> **Task directions**: Transcribe word for word the lines below from the line with "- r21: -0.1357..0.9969" through the line with "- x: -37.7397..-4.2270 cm", ends included.

Records from a collection

========

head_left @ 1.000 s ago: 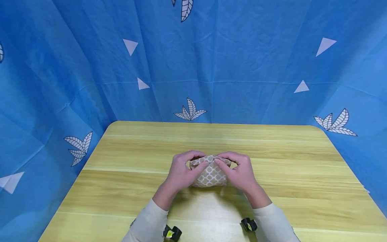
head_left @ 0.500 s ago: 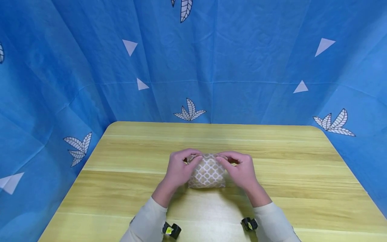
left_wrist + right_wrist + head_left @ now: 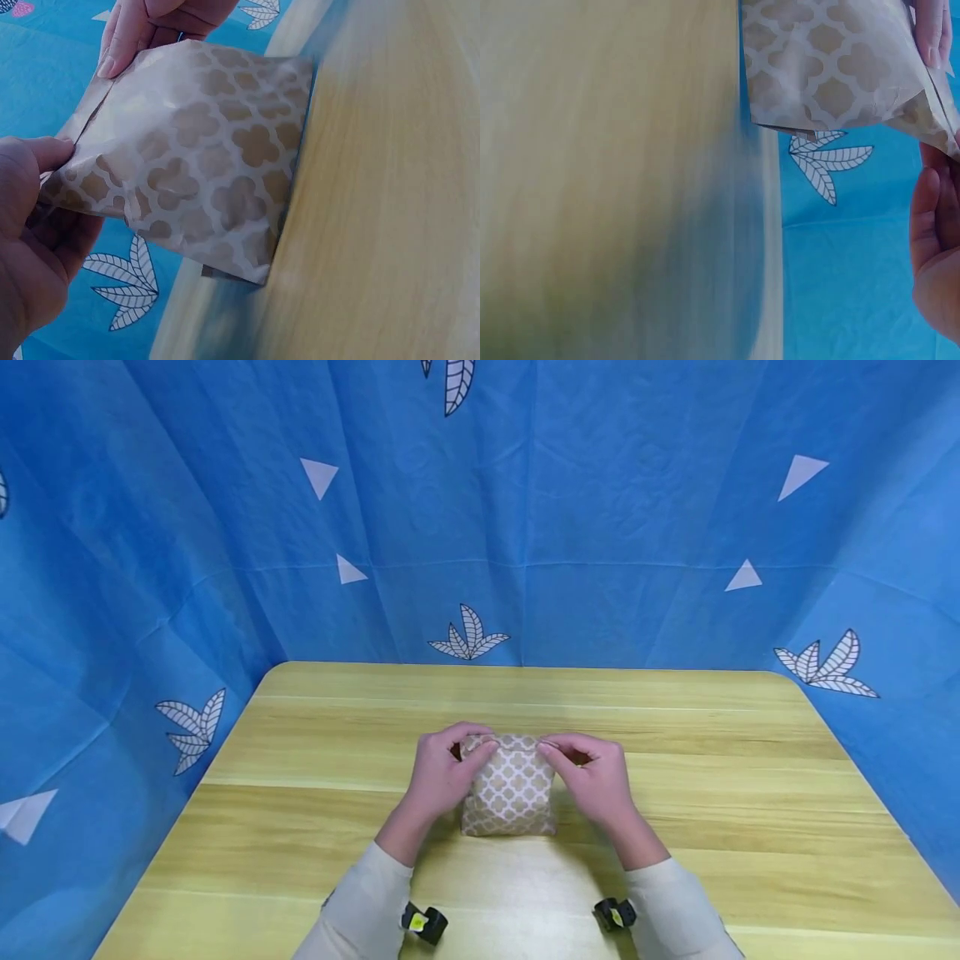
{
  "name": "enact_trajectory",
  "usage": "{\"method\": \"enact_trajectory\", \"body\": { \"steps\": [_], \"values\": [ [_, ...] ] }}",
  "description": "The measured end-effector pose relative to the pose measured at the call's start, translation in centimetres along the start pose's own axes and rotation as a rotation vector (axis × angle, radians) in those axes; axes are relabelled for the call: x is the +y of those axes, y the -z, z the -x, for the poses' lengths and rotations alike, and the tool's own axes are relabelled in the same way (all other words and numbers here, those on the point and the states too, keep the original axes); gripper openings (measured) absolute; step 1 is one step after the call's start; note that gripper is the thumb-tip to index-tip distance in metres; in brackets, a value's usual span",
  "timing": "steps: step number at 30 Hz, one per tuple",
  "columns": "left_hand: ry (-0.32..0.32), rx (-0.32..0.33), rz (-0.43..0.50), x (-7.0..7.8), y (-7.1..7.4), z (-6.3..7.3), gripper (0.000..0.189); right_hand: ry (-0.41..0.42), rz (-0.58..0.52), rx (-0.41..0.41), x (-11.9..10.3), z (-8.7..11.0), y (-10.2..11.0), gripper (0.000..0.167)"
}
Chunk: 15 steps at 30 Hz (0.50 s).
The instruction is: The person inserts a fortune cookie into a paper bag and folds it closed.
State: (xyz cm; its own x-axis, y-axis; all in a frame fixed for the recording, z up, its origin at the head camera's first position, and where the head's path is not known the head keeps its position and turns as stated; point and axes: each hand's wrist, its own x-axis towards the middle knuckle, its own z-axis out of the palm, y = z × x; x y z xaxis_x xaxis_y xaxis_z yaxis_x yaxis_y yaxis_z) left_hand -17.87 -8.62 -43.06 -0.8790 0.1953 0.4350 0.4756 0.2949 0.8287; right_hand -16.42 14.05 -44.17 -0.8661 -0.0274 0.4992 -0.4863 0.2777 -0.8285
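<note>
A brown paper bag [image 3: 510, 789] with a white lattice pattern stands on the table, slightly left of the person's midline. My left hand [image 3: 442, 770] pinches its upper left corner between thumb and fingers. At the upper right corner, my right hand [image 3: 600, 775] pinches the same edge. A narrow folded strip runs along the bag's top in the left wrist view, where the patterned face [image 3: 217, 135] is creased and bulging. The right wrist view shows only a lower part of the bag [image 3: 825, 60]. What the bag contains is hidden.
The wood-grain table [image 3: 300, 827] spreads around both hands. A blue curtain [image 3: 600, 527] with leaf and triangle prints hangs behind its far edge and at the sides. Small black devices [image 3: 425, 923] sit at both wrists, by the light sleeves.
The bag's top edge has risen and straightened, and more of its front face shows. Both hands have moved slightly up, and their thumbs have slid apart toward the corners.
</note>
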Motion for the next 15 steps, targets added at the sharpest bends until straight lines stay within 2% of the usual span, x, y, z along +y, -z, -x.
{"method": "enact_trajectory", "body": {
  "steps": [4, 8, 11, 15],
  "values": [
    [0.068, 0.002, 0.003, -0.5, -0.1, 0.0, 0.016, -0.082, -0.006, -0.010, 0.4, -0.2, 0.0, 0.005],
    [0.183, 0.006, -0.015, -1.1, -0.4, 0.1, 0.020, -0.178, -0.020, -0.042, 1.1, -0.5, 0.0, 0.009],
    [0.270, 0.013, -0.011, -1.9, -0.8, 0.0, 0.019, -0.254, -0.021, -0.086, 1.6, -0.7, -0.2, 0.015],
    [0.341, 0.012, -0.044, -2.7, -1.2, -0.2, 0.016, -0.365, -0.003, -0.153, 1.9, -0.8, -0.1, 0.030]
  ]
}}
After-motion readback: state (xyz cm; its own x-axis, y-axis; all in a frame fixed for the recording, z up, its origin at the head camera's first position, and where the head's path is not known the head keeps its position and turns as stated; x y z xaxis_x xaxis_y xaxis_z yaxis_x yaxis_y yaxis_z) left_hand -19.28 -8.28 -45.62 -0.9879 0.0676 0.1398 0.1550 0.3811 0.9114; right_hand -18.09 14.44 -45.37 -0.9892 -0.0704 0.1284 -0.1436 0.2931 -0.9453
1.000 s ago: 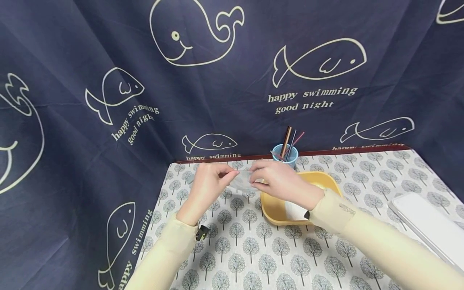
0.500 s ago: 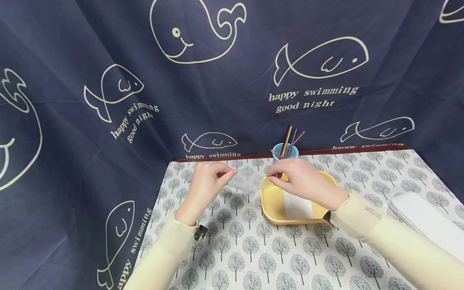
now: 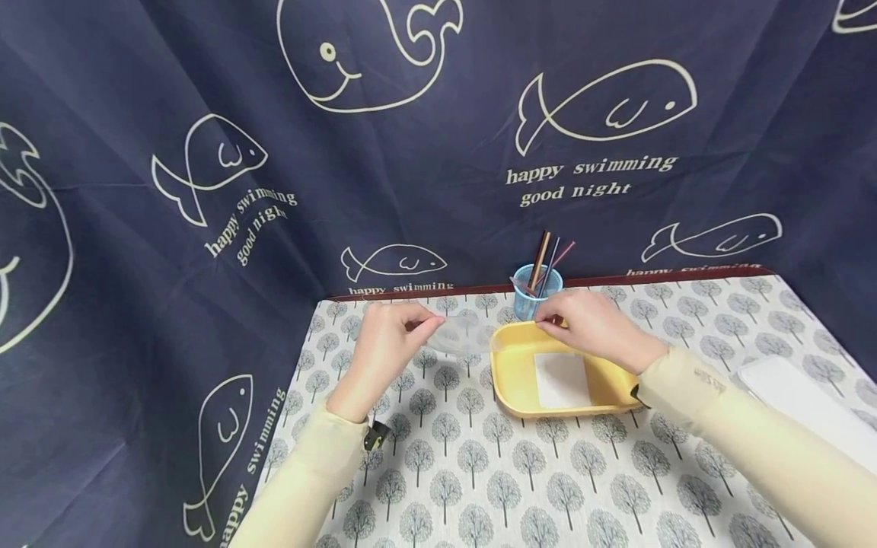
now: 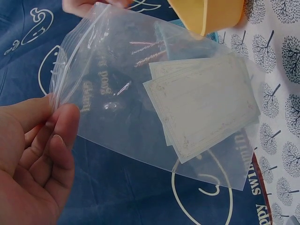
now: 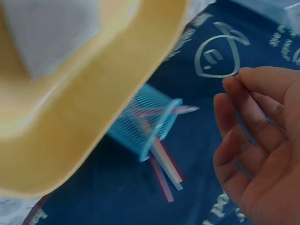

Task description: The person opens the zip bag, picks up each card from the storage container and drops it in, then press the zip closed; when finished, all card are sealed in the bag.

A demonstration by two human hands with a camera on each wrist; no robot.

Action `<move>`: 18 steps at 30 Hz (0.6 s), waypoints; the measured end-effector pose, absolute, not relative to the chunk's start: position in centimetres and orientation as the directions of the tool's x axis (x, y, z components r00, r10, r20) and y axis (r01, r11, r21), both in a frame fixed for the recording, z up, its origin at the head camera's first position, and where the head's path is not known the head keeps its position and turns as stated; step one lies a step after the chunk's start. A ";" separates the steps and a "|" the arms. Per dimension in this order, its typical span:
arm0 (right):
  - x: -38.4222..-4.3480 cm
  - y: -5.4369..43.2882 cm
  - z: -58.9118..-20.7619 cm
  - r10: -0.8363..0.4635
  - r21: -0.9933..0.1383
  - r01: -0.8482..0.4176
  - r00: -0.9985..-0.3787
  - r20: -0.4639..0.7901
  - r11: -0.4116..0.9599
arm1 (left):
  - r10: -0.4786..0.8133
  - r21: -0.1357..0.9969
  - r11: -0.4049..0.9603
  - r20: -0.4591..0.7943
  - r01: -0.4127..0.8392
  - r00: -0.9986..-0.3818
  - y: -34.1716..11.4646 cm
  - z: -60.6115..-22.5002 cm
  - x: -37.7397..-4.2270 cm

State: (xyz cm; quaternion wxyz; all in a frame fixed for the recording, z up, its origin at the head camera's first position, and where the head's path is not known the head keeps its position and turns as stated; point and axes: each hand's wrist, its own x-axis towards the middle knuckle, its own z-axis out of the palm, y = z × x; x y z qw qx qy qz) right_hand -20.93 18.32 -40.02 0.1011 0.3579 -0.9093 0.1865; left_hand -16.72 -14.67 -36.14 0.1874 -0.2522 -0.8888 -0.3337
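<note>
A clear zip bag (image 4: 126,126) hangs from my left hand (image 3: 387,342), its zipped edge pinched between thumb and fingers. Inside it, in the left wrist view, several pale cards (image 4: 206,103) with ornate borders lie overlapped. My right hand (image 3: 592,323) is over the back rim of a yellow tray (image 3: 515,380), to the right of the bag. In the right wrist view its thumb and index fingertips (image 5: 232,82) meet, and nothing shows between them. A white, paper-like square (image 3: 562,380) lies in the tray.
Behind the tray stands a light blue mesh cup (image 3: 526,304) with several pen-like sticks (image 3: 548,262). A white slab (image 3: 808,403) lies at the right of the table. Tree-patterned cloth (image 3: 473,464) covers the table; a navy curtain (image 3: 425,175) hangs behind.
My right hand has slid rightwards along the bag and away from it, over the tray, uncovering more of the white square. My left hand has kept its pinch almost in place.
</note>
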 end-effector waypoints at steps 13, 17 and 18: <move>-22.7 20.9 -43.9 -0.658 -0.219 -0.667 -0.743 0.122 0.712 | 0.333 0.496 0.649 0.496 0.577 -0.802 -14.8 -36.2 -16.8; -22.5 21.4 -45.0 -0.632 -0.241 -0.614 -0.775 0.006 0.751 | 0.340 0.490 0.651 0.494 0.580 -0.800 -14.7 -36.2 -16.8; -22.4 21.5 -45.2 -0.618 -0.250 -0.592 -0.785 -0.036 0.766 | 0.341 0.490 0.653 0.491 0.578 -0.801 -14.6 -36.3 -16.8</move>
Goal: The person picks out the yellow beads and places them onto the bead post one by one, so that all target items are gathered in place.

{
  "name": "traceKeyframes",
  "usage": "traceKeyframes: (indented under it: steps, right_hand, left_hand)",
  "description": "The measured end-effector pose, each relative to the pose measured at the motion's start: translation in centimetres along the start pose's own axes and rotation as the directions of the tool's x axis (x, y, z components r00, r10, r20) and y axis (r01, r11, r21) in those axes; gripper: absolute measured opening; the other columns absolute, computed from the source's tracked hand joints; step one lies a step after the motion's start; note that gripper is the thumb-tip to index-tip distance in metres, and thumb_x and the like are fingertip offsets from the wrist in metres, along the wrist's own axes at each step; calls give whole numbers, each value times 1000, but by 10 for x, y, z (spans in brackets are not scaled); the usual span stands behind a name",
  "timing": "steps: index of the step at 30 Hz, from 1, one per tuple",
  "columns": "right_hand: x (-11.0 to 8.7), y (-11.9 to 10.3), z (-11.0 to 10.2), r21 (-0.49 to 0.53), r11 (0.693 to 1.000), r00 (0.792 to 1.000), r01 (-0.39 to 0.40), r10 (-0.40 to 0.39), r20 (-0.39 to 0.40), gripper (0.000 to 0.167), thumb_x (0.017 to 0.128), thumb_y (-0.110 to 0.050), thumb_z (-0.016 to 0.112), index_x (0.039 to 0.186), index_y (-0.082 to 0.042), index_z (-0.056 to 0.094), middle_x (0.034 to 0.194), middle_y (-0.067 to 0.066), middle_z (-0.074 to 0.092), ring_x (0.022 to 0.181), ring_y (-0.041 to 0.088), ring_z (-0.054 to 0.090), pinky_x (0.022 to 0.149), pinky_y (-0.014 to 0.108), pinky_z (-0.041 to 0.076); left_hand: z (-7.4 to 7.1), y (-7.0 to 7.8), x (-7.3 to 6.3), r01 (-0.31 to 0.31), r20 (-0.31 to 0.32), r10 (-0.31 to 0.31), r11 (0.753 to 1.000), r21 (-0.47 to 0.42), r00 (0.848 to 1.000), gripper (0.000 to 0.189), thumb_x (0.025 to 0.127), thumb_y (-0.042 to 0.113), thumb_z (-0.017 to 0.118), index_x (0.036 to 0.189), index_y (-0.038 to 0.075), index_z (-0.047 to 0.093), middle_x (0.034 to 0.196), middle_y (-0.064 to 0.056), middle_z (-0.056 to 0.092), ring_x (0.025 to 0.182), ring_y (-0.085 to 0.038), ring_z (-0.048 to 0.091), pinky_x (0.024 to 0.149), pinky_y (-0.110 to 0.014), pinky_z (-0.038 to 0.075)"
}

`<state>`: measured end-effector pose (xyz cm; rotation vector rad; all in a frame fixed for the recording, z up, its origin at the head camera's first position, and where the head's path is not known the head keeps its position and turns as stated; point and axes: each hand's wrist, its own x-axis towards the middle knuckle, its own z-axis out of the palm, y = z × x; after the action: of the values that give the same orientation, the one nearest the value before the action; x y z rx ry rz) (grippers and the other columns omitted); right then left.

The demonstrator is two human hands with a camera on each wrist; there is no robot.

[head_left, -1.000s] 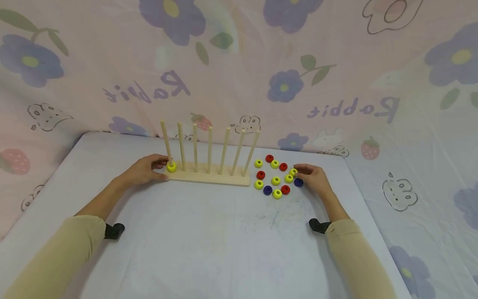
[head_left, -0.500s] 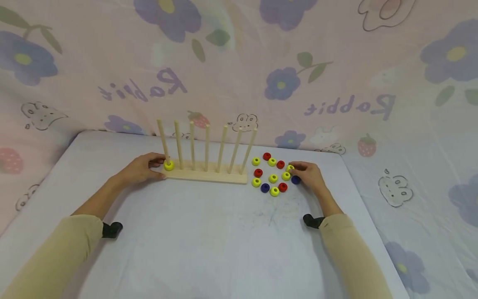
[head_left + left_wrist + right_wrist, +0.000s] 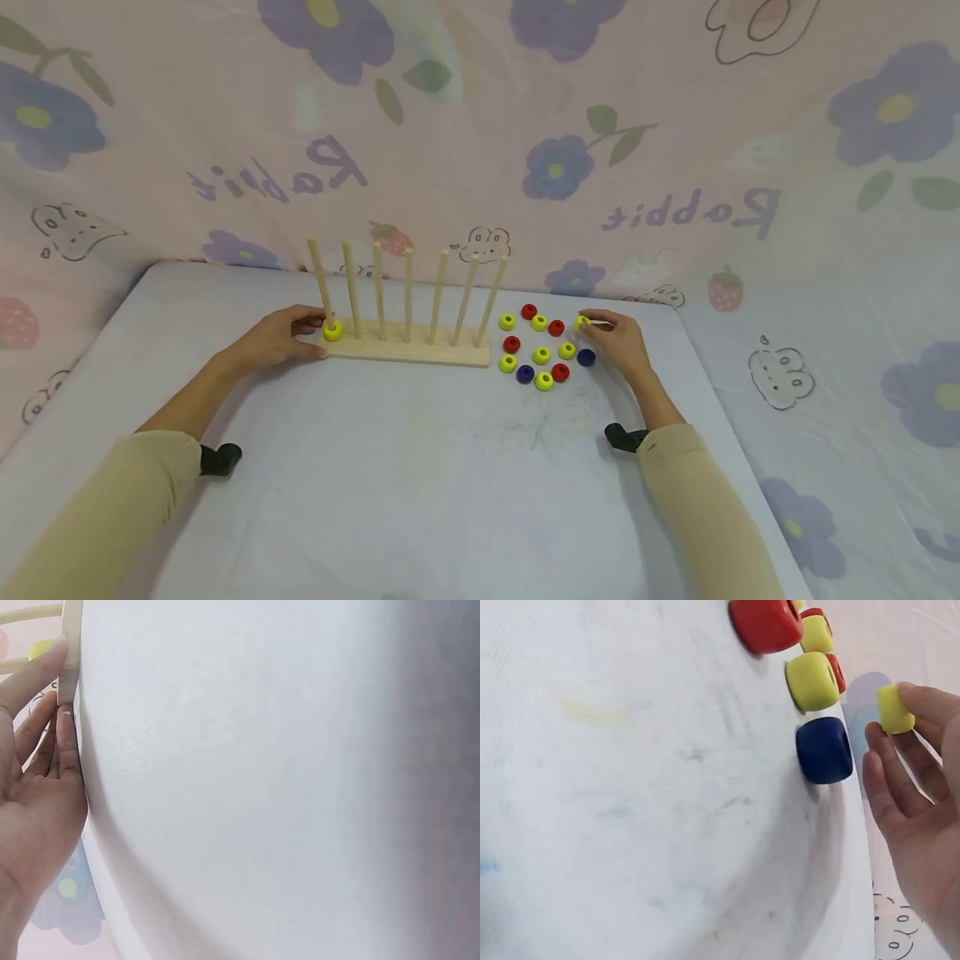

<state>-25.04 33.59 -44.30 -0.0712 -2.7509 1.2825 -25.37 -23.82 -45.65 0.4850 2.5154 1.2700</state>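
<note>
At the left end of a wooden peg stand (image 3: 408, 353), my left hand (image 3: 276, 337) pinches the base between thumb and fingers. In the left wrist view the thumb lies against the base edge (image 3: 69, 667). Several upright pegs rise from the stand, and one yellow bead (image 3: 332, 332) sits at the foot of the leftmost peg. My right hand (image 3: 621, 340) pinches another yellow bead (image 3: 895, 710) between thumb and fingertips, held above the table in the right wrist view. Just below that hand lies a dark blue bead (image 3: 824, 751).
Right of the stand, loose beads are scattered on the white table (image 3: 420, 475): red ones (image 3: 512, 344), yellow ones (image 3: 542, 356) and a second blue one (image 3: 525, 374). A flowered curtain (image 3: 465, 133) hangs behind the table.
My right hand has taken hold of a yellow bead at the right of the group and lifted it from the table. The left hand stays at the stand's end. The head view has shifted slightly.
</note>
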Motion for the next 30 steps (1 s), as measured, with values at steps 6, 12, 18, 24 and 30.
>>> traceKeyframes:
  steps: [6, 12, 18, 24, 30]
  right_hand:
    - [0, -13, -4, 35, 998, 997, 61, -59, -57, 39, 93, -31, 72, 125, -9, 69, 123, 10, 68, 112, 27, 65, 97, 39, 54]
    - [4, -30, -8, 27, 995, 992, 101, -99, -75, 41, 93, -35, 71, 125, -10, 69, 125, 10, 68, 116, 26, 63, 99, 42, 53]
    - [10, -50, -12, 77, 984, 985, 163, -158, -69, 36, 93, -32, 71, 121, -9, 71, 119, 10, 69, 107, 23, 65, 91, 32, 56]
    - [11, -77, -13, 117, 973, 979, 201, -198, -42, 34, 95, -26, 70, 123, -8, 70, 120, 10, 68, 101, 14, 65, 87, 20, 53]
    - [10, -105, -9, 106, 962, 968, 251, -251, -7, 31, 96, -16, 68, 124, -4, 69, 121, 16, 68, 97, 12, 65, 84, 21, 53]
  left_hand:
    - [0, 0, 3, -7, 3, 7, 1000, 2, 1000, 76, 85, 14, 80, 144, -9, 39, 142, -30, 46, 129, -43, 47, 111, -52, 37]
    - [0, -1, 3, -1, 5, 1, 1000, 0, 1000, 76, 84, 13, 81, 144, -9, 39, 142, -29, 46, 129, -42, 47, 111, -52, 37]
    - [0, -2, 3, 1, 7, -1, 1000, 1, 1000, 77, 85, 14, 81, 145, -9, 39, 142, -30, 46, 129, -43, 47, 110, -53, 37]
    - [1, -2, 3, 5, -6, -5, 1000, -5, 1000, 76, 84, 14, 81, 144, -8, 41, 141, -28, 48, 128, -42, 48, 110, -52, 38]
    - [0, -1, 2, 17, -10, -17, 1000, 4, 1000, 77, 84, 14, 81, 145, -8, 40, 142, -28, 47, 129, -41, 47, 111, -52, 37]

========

> **Task output**:
  - r21: -0.1357..0.9969
  - r11: -0.4049..0.9603
  - r20: -0.4591..0.7943
  - r01: -0.4127..0.8392
  - r00: -0.9986..-0.3818
  - y: -34.1716..11.4646 cm
  - z: -60.6115..-22.5002 cm
  - x: -37.7397..-4.2270 cm

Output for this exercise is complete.